La metodologia di analisi di base usata per analizzare i cloni è stata applicata per studiare l'evoluzione di altre entità software quali ad esempio design patterns (L. Aversano, G. Canfora, L. Cerulo, C. Del Grosso, M. Di Penta., In Proceedings of ESEC/FSE 2007), dei crosscutting concerns (L. Aversano, L. Cerulo, M. Di Penta., IET Software 3(5) 2009), vulnerabilità software, (M. Di Penta, L. Cerulo, L. Aversano., Information and Software Technology 51(10) 2009), cambiamenti software (G. Canfora, M. Ceccarelli, L. Cerulo, M. Di Penta., In Proceedings of ICSM 2010) ed entropia software (G. Canfora, L. Cerulo, M. Cimitile, M. Di Penta., Empirical Software Engineering 19(1) 2014). Questi studi hanno confermato diverse ipotesi su ciò che si pensava fosse il ruolo evolutivo che tali entità ricoprono all'interno di un sistema software.
Dal 2008 mi occupo di bioinformatica ed in particolare di reverse engineering di reti biologiche, system biology, analisi del genoma non codificante e identificazione di copy number (S. Morganella, L. Cerulo, G. Viglietto, M. Ceccarelli., Bioinformatics 26(24) 2010). Il reverse engineering di un sistema biologico e di un sistema software possono avere molti aspetti in comune: entrambi sono sistemi molto complessi in cui entrano in gioco numerosi fattori. Ho affrontato e studiato il problema della ricostruzione di reti di regolazione geniche mediante algoritmi supervisionati, sviluppando in collaborazione con altri un approccio in grado di apprendere solo da esempi positivi (L. Cerulo, C. Elkan, M. Ceccarelli. BMC Bioinformatics 11 2010) (L. Cerulo, V. Paduano, P. Zoppoli, M. Ceccarelli., BMC Bioinformatics 14(SUPPL1) 2013). Tale algoritmo è stato applicato nel contesto biologico delle cellule pluripotenti per identificare un insieme di geni in grado di mantenere il self reneval delle stesse (L. Cerulo et al., PLoS ONE 9(1) 2014).

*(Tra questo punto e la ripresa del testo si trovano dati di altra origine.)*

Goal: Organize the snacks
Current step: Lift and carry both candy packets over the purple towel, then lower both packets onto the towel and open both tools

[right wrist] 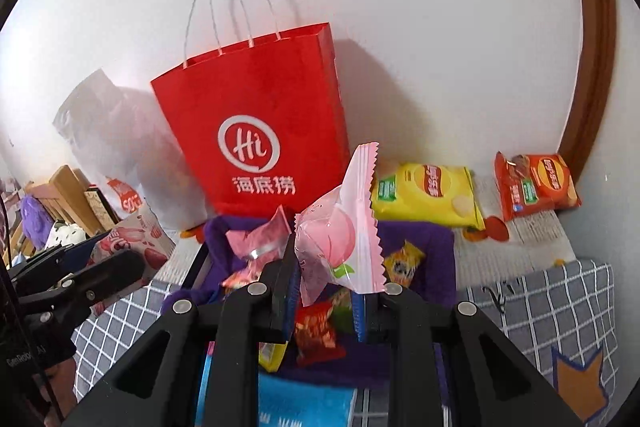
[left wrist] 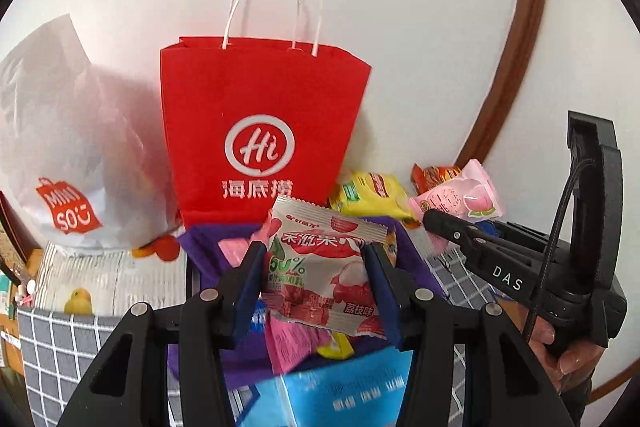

In collaborazione con altri ho sviluppato un nuovo algoritmo basato sui metodi formali in grado di ricostruire reti di regolazione genica a partire da serie temporali (M. Ceccarelli, L. Cerulo, A. Santone, Methods 69(3) 2014). Recentemente inoltre ho sviluppato un metodo per identificare in un testo la presenza di frammenti codificati in un linguaggio formale e/o semiformale utilizzando modelli basati su catene di Markov (L. Cerulo, M. Di Penta, A. Bacchelli, M. Ceccarelli, G. Canfora, Science of Computer Programming 2014). Tale metodologia trova applicazione sia in ingegneria del software per estrarre informazioni dalla documentazione software e sia in bioinformatica per ricostruire relazioni tra entità biologiche riportate in articoli scientifici.
Attualmente mi occupo attivamente di cancer bioinformatics ed analisi del genoma non codificante usando approcci di machine learning in particolare deep neural network.